> Exercise requirements
How many of the lines below contain "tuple"? Reply with only that figure.

> Provided data
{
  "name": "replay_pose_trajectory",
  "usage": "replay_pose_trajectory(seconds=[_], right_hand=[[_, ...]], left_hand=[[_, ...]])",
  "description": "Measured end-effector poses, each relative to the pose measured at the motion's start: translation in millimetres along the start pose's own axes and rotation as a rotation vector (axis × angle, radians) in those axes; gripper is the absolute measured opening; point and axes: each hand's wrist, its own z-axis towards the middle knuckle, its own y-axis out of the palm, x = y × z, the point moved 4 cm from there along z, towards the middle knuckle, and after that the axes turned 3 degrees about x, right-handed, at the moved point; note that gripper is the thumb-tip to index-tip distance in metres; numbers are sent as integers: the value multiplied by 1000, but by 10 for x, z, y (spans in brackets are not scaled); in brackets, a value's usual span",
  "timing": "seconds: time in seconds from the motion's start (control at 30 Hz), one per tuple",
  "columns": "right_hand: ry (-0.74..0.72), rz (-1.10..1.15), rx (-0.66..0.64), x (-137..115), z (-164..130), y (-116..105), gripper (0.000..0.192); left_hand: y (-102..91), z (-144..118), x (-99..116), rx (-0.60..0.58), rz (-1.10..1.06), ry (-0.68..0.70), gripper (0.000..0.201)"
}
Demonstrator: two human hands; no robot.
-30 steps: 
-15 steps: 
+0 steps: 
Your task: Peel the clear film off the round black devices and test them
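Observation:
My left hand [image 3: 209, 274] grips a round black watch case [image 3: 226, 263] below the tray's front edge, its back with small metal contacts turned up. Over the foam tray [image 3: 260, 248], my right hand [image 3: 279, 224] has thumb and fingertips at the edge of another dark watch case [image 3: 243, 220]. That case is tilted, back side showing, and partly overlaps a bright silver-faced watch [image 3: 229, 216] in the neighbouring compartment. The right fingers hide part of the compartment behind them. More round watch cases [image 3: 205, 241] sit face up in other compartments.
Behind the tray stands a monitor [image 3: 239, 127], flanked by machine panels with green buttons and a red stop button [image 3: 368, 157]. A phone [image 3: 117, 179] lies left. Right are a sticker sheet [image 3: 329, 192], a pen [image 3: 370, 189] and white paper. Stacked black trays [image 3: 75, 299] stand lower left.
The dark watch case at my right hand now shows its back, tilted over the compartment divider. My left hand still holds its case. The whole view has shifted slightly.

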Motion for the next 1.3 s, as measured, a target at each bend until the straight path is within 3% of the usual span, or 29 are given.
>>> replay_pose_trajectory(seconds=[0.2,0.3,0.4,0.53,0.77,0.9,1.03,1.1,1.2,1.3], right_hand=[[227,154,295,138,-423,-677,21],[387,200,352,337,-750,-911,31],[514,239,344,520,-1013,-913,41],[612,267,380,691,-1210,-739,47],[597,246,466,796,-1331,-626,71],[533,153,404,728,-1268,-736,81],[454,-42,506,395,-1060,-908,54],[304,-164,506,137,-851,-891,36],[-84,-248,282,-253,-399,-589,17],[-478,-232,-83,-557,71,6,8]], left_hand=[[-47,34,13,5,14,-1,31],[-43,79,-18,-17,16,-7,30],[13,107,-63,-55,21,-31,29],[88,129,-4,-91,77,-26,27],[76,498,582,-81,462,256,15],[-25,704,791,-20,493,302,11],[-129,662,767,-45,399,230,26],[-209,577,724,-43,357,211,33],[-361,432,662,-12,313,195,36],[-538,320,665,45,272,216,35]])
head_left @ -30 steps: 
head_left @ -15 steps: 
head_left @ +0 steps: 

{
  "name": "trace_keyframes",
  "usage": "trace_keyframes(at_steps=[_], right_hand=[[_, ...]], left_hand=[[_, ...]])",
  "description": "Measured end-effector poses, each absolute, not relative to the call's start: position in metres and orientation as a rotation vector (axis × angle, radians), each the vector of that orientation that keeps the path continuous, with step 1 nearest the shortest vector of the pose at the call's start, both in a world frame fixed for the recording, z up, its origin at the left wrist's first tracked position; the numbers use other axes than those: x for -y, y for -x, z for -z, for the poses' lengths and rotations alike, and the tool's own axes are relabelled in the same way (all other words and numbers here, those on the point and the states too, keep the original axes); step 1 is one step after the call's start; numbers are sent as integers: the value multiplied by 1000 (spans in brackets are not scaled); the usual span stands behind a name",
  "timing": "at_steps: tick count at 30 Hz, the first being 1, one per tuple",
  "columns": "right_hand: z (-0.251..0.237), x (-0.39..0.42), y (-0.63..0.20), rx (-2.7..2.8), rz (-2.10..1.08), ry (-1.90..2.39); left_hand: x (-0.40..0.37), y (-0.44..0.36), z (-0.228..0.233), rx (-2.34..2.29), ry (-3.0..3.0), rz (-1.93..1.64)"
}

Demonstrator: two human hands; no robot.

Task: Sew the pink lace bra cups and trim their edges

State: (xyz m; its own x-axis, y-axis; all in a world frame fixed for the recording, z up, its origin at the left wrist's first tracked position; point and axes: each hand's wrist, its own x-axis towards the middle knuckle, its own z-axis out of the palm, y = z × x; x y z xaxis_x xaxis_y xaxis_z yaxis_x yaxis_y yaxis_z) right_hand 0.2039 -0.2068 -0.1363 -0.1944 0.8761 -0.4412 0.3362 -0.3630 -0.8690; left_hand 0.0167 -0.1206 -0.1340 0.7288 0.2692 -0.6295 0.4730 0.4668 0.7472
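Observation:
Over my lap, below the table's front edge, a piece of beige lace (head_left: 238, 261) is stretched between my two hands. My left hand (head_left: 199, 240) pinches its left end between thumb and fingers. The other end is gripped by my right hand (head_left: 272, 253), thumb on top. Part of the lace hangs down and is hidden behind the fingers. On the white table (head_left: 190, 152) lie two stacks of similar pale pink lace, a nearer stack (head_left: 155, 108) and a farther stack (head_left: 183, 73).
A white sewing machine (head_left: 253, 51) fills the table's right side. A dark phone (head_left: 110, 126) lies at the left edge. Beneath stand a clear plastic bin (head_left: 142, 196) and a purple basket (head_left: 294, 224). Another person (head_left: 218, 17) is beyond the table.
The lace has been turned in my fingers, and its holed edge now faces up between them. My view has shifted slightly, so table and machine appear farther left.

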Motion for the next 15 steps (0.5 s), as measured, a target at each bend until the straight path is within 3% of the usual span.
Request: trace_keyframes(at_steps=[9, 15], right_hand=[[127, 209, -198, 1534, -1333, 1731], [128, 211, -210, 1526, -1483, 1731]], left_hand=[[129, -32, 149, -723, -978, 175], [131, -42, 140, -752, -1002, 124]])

> Completed exercise
2